#### Prompt
Look for the string "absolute" in the listing below and copy every line in which it appears.

#### Provided data
== Segment start ==

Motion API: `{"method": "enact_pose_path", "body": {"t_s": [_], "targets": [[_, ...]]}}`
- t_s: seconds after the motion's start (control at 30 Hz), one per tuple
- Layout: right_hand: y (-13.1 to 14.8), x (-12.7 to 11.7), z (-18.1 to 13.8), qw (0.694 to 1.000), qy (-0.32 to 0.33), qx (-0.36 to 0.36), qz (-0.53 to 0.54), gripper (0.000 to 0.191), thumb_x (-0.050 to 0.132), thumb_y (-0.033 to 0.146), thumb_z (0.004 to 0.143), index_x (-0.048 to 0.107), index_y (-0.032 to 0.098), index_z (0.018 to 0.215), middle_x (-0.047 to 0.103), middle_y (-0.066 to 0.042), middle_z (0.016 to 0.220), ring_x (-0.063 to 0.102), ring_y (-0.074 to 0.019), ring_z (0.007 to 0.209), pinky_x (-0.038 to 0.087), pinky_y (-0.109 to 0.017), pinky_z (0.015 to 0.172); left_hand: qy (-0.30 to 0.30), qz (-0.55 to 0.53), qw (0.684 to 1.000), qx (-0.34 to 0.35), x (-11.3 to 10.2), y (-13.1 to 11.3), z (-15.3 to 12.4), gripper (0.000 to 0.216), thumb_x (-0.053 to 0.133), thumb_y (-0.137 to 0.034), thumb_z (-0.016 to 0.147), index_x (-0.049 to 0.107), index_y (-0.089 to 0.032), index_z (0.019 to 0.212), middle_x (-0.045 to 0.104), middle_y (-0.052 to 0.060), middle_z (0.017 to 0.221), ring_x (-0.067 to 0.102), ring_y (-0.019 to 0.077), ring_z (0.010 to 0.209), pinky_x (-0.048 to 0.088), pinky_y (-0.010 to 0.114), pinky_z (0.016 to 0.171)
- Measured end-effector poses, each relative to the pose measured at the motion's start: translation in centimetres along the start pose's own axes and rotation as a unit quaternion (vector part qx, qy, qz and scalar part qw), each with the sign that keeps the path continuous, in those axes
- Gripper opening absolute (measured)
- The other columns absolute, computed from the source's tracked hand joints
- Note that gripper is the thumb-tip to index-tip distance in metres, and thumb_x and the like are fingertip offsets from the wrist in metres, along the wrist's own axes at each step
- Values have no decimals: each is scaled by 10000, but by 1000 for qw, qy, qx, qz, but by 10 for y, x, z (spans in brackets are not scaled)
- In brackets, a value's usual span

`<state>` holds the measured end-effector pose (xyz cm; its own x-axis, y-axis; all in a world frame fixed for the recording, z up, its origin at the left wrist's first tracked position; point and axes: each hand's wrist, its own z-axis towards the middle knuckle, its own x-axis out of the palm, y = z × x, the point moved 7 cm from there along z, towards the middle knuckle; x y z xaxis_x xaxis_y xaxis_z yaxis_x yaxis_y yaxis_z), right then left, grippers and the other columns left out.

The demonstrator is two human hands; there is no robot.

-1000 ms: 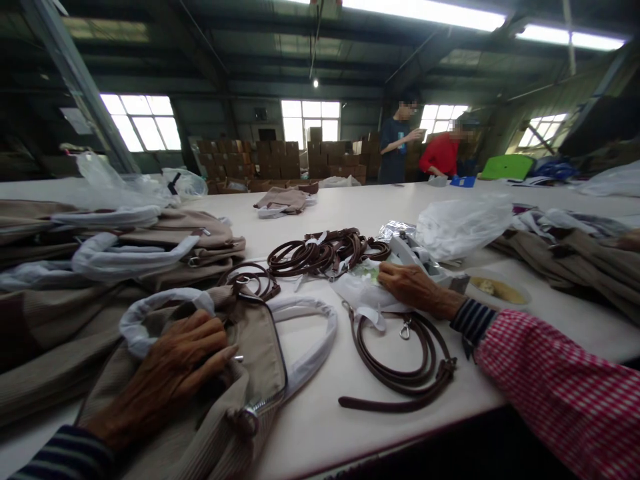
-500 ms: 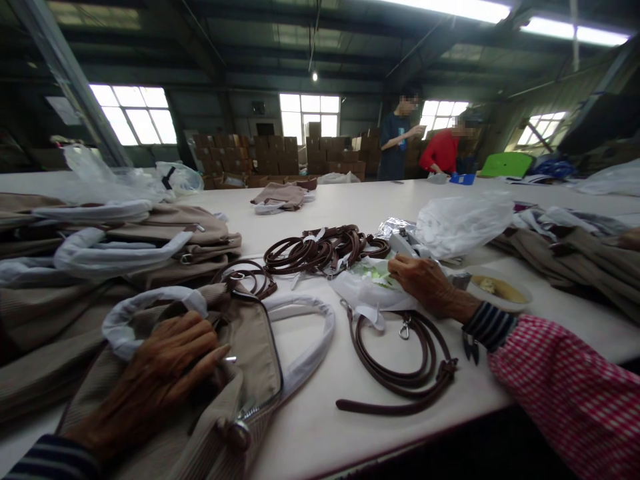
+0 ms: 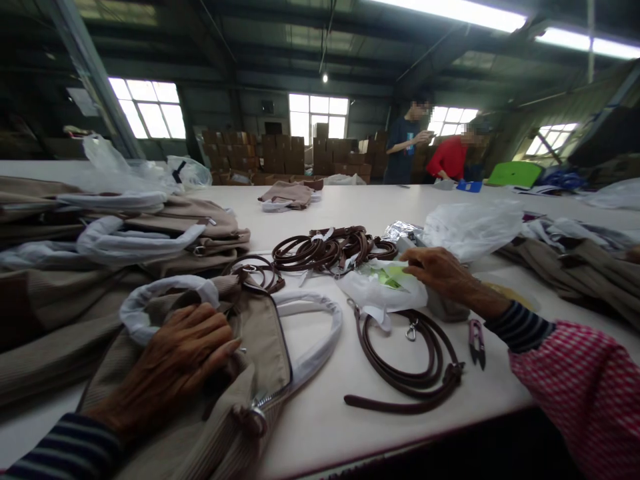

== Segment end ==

#### Completed exercise
- Gripper opening absolute (measured)
- The other columns absolute, computed from the source's tracked hand joints

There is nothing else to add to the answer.